Finnish court frowns on Finreactor BitTorrent
By Simon Aughton
Posted on 30 Oct 2006 at 11:13
A Finnish court has convicted 21 operators of the Finreactor BitTorrent of copyright offences.
The operators, who were in charge of the technical operation of the system as well as the user control, were ordered to pay compensation, damages and expenses of €566,000 to rights holders.
The court convicted the defendants on grounds that they were aware that nearly all the material made available by the service was infringing copyright and that they had acted wilfully. It ruled that the purpose of the network was to share as much new content to its users as possible with users required to maintain a minimum ratio of uploaded to downloaded content in order to sustain their accounts.

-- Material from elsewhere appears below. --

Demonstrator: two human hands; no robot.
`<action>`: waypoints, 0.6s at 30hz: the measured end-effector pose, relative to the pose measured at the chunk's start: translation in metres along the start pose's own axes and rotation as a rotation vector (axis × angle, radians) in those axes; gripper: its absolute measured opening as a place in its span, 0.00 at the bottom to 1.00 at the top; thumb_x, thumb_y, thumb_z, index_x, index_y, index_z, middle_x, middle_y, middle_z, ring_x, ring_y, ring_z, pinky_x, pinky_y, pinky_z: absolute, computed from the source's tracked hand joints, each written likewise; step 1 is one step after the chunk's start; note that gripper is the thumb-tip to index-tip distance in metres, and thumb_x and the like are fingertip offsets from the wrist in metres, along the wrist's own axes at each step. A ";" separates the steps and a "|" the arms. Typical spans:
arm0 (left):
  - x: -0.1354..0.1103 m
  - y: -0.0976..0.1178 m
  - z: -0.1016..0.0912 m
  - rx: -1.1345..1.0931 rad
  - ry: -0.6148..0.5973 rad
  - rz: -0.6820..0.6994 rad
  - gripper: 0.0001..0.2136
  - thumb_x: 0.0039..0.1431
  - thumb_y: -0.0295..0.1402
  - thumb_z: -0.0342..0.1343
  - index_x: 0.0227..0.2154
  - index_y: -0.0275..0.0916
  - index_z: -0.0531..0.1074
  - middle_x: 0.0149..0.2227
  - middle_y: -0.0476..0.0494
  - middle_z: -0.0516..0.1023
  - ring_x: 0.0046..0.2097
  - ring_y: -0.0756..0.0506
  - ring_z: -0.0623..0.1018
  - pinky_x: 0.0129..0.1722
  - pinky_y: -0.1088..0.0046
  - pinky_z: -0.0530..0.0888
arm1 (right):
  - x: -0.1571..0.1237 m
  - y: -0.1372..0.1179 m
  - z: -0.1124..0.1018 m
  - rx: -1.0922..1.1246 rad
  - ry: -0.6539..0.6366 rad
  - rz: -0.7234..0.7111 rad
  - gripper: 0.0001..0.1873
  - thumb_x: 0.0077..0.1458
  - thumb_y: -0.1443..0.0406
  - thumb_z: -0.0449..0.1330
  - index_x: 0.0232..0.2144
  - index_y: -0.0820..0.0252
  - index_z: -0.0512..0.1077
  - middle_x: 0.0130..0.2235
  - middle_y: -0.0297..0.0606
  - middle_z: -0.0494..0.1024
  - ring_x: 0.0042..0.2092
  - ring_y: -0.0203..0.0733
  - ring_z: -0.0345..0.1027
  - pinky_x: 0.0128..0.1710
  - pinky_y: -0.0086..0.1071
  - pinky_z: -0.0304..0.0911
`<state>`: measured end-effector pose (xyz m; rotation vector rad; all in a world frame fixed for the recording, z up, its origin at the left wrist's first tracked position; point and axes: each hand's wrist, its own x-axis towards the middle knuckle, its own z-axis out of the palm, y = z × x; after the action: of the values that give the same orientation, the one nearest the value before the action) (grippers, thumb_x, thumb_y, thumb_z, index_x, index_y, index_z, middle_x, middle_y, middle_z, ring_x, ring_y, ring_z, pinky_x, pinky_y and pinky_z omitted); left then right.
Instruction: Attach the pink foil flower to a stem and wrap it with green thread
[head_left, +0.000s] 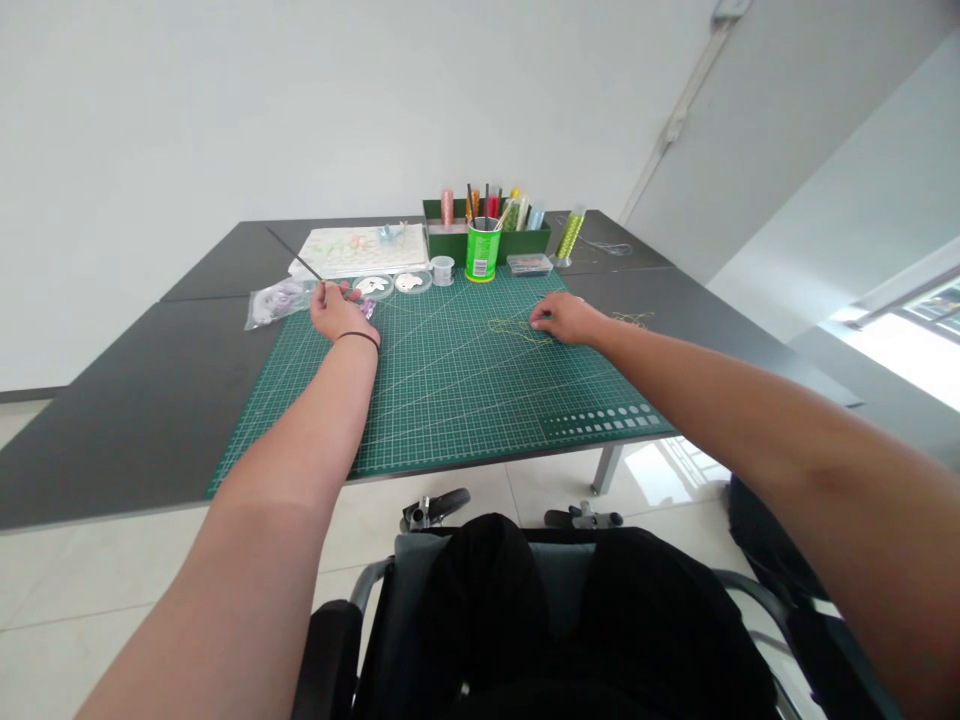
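Gripping a thin dark stick (294,253) in the left hand (337,312), with fingers curled closely around it and the long end slanting up and away to the left. Wearing a dark band (360,336) on that wrist. Showing a small purple piece (367,309) just to the right of the same hand; cannot tell whether joined to the stick. Resting the right hand (568,318) low at the right side of the green cutting mat (435,400), with thumb and fingertips drawn together at loose loops of yellow thread (506,328). Cannot tell whether pinching a strand or only touching it. Finding more yellow strands (636,320) beyond that wrist, on the dark table (97,410).

Having farther back, roughly from left to right: a clear bag (279,302) of pale purple material, white sheets (326,250) with faint coloured marks, two round clear dishes (373,287) holding white pieces, a small lidded tub (442,270), a green can (481,255) of upright sticks, and a flat clear case (529,265). Standing behind the can: a dark green box (536,242) of thread spools. Leaning near its right end: a yellow-green spool (571,235). Sitting in a wheelchair (334,640).
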<state>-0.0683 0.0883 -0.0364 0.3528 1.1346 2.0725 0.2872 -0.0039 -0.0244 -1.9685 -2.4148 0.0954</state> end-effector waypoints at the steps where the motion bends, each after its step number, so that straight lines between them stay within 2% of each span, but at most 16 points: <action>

It rejected the defendants' claim that they were not responsible for copyright infringement since the content was transferred directly between the users and neither stored or transferred by the tracker.
During three months in late 2004 29,625TB of data, equivalent to some 450,000 CDs, were shared through Finreactor, comprising around 16,000 games, 136,000 movies and 274,000 music albums from the service.
In related news, a 23-year-old man from Virginia is the first person to be successfully convicted in the US of helping to run a BitTorrent P2P node. Grant Stanley has been sentenced to five months in jail and five months home detention for his part in managing the BitTorrent node known as Elite Torrents.